Um momento que justifica um discurso ainda mais contundente – reforçado até mesmo em outros programas da Globo, como o humor crítico e as paródias ácidas no Zorra, o drama da ótima série Segunda chamada – que discute os mesmos temas da novela no microcosmo de uma escola pública noturna – ou na novela Bom sucesso, que partiu em defesa dos livros e da leitura.
 
Só que, além de colocar em pauta a discussão em torno da ética, como fez Gilberto Braga, Manuela Dias, autora de Amor de mãe, vai além. A luta ambiental, a ganância do capital, diálogos feministas ou críticos ao machismo e romances inter-raciais sem um contexto de conflito (alguém pode achar excesso de romantismo da autora, mas ela já disse numa entrevista que foi uma opção pessoal naturalizar o tema), por exemplo, atravessam toda a história.
 
E a discussão sobre ética, embora mais evidente na personagem Vitória (Taís Araújo), está presente em atos de todos os personagens. Inclusive nos da mãe coragem Lurdes (Regina Casé), capaz de tudo para proteger seus filhos – até entrar num presídio levando um celular dentro de um bolo ou dar um jeito de acessar sem autorização o arquivo de um hospital.

Mas, em meio a tudo isso, nada é tão emblemático quanto a personagem Camila (Jéssica Ellen), a professora idealista e corajosa, negra e de origem pobre de Amor de mãe, que, em busca de justiça, enfrenta uma diretora sem escrúpulos, um policial truculento e quem mais vier. Camila, aliás, lembra visualmente Marielle Franco, com seu turbante e sua altivez.
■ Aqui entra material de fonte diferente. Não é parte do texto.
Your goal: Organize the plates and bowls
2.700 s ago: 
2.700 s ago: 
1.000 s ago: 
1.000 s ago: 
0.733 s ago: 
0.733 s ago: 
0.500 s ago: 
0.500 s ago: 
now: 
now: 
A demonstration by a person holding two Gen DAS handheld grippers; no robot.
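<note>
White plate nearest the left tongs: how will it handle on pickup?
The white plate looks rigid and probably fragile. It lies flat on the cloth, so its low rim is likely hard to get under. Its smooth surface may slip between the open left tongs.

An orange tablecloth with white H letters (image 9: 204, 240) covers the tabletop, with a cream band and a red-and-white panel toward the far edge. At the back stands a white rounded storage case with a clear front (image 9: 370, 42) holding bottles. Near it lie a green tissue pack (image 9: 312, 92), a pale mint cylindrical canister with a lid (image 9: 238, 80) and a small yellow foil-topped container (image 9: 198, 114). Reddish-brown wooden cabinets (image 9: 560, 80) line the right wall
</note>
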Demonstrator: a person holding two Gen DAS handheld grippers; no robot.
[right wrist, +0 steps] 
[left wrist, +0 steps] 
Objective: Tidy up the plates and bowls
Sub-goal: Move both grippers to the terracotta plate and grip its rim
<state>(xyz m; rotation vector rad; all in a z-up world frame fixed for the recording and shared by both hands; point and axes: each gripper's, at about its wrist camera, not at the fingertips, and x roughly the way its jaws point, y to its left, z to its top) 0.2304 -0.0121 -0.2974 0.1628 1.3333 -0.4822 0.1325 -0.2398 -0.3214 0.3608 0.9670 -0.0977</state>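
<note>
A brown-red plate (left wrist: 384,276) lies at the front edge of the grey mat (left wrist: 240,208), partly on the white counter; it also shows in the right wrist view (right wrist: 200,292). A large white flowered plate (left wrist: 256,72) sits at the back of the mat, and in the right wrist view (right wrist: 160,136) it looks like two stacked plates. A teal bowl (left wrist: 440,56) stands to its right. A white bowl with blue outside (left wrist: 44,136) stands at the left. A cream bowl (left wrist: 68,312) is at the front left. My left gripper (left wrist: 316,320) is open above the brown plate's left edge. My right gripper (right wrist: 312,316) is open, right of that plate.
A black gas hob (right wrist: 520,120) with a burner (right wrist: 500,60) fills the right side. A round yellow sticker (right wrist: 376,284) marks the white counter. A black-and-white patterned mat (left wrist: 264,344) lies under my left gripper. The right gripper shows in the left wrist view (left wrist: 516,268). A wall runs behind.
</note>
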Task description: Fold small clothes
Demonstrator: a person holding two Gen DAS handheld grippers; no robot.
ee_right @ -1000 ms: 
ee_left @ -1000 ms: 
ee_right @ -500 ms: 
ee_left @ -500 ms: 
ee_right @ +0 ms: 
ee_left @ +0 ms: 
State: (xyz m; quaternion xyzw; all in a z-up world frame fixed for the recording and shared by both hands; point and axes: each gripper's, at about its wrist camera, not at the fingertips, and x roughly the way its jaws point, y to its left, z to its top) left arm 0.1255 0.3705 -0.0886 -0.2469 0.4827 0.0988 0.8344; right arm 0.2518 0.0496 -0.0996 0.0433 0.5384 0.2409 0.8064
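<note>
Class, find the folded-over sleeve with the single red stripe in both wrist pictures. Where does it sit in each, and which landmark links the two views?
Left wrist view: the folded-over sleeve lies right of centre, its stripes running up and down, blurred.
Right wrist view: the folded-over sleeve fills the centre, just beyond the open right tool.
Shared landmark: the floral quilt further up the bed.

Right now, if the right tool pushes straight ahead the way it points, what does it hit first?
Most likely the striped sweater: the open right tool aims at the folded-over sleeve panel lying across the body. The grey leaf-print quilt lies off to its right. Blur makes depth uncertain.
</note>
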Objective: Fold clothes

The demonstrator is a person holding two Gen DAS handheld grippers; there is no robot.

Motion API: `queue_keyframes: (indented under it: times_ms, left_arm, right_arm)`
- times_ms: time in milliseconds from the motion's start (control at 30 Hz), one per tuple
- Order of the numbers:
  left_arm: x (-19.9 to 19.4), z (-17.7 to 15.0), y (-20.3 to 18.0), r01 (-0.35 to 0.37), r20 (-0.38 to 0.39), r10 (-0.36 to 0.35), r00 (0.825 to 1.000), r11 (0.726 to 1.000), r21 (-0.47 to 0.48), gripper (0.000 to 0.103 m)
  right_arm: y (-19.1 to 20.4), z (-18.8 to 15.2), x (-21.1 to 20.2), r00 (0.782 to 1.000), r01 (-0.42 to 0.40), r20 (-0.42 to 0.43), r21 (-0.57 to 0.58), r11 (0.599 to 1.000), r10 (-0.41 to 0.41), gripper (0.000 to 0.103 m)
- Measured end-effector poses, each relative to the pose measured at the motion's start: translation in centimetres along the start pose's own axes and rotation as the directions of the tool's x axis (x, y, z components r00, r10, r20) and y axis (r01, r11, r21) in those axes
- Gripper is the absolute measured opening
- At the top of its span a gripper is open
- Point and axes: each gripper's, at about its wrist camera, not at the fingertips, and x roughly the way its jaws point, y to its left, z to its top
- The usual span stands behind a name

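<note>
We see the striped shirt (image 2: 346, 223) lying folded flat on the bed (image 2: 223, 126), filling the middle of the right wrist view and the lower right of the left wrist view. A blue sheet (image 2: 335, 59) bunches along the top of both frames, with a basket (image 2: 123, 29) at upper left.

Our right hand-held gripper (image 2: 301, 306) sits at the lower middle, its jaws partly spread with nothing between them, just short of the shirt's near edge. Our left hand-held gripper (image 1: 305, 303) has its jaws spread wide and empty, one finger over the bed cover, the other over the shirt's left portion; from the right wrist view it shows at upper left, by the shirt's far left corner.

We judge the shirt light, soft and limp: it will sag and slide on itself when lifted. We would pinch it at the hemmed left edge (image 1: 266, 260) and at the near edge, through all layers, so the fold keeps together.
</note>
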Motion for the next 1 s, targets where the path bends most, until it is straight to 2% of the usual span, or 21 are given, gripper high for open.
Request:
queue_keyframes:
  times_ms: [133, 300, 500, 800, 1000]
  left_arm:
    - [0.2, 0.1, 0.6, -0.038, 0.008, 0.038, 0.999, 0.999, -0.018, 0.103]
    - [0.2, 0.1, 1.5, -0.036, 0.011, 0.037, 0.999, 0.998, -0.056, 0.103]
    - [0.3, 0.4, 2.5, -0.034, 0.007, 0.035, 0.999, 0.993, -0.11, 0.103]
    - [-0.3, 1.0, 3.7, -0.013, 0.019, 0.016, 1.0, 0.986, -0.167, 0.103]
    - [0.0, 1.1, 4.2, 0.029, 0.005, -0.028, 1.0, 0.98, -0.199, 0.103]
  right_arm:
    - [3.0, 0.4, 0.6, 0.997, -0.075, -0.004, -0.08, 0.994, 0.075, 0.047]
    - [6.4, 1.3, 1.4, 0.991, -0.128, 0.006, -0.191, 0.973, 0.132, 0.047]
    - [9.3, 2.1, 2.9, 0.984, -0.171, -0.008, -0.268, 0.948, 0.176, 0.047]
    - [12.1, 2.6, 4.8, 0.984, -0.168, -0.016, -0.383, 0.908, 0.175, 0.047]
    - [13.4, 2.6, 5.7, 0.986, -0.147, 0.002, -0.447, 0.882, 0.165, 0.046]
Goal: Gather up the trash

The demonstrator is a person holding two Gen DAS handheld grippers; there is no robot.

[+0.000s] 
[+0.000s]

E isso não deve ser coincidência.

Será que a professora terminará misteriosamente assassinada por milícias? É bem provável que não. O público que vibra com Amor de mãe certamente não vai se contentar em ver, no final, Álvaro (Irandhir Santos), o empresário sem nenhuma moral, fugir num jatinho dando uma banana para o Brasil, como fez Marco Aurélio (Reginaldo Faria) em Vale tudo. Os tempos são outros, e a capacidade redentora da ficção nunca se fez tão necessária.